Work instruction:
From the entries below, please output exactly the lines starting at the one containing "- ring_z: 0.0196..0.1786" and ending at the one containing "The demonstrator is", both included.

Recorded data

★ ★ ★

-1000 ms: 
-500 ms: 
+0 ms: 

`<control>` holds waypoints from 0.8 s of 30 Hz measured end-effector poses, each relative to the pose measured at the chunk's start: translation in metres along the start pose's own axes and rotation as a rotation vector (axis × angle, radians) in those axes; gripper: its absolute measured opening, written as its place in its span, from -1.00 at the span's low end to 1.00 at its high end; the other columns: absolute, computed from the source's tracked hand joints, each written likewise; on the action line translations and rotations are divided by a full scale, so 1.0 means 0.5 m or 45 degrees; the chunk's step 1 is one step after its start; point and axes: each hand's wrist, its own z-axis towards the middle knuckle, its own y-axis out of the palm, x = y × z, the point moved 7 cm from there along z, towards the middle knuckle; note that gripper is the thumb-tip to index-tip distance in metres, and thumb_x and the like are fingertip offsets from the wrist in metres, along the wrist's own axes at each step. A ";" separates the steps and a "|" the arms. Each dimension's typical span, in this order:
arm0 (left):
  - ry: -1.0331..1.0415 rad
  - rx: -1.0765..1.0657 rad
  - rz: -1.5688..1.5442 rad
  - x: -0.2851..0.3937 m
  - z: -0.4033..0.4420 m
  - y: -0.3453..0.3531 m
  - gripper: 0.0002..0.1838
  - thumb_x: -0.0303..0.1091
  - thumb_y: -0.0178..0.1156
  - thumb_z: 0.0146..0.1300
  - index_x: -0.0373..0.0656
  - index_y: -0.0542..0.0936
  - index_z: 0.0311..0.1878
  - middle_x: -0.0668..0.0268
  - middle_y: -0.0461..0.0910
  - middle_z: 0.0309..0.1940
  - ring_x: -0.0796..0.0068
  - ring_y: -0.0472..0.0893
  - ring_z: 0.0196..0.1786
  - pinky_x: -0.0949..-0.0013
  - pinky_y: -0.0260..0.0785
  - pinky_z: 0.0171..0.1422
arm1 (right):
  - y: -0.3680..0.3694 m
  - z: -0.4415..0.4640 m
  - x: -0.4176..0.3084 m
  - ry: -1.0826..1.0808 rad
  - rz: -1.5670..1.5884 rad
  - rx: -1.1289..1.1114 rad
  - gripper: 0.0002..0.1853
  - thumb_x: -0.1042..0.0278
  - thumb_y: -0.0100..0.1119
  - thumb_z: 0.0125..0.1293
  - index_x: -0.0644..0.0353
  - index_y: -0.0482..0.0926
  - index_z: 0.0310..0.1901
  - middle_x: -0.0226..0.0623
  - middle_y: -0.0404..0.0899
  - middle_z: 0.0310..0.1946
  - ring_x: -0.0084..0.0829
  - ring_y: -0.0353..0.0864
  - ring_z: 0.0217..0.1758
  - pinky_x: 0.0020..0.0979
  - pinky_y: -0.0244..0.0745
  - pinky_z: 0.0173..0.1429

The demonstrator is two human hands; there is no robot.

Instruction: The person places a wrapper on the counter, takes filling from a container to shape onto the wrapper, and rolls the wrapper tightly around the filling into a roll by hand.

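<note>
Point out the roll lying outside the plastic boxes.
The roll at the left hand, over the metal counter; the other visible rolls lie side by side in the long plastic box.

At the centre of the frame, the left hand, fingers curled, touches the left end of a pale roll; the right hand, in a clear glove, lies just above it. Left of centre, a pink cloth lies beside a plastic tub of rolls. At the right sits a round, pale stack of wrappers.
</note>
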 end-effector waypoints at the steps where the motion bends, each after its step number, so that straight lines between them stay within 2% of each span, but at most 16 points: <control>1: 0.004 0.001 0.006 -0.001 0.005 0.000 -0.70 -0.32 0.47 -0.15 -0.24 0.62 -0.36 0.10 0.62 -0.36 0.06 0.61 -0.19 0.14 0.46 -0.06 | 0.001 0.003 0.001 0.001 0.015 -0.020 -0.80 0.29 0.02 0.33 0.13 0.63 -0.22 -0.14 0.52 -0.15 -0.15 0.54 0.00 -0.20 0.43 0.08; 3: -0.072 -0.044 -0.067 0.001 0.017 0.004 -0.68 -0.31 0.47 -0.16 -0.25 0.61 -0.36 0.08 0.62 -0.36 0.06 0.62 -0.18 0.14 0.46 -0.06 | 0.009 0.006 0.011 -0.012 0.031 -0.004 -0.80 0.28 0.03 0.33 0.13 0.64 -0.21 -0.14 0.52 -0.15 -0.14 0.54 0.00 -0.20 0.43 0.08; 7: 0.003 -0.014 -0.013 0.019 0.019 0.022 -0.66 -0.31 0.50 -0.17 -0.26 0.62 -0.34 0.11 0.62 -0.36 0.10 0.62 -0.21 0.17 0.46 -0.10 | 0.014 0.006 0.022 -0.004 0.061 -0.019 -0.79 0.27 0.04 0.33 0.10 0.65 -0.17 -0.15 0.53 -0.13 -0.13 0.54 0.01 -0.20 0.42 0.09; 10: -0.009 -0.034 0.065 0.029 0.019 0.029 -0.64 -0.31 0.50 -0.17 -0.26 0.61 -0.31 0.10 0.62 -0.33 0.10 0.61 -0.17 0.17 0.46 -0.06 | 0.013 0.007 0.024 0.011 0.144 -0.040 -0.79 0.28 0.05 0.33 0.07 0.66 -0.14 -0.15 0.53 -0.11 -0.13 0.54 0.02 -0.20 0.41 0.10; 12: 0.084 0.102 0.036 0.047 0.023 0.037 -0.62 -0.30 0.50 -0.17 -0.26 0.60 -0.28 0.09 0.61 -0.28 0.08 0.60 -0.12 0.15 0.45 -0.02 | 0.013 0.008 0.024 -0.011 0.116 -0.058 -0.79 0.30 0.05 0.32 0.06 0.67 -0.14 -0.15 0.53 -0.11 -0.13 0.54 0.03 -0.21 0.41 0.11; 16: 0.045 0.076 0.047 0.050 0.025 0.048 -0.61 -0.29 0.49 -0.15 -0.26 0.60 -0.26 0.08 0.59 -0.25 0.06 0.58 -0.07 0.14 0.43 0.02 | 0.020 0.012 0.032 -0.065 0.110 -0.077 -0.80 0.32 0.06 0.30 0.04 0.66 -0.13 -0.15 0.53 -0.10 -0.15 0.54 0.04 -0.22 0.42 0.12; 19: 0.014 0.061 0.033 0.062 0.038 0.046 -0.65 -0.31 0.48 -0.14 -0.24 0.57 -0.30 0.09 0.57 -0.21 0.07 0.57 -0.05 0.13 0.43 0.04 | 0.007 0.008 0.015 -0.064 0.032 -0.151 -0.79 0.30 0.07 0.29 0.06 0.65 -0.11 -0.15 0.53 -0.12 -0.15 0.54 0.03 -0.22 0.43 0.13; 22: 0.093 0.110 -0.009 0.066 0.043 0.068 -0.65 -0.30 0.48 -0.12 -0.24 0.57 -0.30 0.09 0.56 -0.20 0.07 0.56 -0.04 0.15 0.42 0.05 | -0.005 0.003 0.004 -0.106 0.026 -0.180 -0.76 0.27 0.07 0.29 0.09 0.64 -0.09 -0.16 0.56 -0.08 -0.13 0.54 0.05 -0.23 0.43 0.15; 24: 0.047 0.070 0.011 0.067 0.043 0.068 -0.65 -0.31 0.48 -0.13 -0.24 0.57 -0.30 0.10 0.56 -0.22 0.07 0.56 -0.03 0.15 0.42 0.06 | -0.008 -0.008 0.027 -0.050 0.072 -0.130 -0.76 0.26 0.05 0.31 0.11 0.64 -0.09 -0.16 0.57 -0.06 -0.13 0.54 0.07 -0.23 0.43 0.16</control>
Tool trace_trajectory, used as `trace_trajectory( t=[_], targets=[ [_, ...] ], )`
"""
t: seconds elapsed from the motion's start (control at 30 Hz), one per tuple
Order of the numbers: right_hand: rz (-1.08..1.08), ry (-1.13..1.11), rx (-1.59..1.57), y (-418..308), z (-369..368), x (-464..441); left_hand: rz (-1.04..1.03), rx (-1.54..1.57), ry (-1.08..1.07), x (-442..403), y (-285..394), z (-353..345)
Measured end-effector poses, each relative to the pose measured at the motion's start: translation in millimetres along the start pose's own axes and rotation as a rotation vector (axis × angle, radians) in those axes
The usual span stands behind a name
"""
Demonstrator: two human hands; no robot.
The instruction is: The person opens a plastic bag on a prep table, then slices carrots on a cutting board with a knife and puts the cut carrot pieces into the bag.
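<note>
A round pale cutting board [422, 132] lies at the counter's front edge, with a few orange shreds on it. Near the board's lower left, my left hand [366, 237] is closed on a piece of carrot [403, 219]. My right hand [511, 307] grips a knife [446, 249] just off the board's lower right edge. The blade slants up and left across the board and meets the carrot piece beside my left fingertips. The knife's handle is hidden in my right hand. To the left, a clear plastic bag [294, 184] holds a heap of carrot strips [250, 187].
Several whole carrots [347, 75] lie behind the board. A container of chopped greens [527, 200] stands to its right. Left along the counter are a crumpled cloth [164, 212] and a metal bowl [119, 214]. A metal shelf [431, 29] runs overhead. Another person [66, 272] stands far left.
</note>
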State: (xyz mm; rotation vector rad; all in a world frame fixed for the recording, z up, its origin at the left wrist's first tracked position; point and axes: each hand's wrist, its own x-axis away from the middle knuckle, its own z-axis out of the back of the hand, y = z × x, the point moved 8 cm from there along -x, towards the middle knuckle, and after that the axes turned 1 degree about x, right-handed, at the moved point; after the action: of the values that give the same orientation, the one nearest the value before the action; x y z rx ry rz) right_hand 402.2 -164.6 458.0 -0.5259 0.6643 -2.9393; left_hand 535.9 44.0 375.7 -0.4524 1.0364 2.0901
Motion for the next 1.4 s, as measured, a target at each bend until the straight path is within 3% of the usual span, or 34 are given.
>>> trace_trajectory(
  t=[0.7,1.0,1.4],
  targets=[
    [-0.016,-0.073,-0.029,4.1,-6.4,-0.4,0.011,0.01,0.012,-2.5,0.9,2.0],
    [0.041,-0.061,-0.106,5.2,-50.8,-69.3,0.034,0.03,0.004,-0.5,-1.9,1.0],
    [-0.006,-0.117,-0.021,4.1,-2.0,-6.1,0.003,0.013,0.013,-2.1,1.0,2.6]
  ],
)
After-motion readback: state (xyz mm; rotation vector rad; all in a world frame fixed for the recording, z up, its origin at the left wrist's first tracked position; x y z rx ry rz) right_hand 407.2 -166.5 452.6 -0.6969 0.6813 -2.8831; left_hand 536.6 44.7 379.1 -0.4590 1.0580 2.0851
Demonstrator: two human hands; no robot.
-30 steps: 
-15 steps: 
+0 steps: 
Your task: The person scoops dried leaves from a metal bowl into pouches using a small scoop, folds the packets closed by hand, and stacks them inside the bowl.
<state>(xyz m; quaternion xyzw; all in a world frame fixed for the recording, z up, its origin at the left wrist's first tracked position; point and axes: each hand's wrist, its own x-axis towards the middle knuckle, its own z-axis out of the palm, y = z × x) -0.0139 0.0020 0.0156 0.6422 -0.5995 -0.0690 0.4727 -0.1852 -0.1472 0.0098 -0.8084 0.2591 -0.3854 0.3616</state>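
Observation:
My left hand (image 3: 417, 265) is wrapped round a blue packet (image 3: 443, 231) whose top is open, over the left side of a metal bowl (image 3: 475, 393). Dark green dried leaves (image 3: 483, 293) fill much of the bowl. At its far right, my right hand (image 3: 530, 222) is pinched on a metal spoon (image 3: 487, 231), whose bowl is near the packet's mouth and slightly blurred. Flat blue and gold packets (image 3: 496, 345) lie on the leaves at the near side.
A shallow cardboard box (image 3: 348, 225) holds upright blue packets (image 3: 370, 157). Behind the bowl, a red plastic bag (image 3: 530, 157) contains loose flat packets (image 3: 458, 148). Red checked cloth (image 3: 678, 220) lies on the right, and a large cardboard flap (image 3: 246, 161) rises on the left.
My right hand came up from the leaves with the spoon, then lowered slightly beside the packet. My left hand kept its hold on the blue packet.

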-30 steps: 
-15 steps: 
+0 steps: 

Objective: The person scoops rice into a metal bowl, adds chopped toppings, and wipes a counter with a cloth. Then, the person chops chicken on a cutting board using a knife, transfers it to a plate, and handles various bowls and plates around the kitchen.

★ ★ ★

Response:
  - ring_z: 0.0196..0.1786
  - pinky_x: -0.0949..-0.0013
  - pinky_y: -0.0260..0.0785
  - pinky_z: 0.0171..0.1422
arm1 (right):
  - y: -0.3680..0.3694 m
  - z: -0.4415..0.4640 m
  - x: -0.4176..0.3084 m
  - ry: -1.0826..1.0808 rad
  - rz: -1.5670..1.5884 rad
  - rx: -1.1289..1.1114 rad
  - gripper: 0.0002..0.1853
  - thumb_x: -0.1042..0.0278
  - thumb_y: -0.0100..0.1119
  - thumb_z: 0.0125..0.1293
  - index_x: -0.0644..0.0353
  - index_y: -0.0482..0.0926
  - index_z: 0.0310..0.1901
  - middle_x: -0.0226..0.0623
  - middle_y: -0.0404..0.0899
  - middle_z: 0.0310..0.1946
  - ring_x: -0.0084..0.0829
  - ring_y: -0.0353..0.0864
  - ring_z: 0.0217..0.1758
  - pinky_x: 0.0020..0.0979
  - pinky_y: -0.0244..0.0745
  - pinky_z: 0.0173..0.1429

The demonstrator is two human hands; there is no robot.

The exercise is now finished.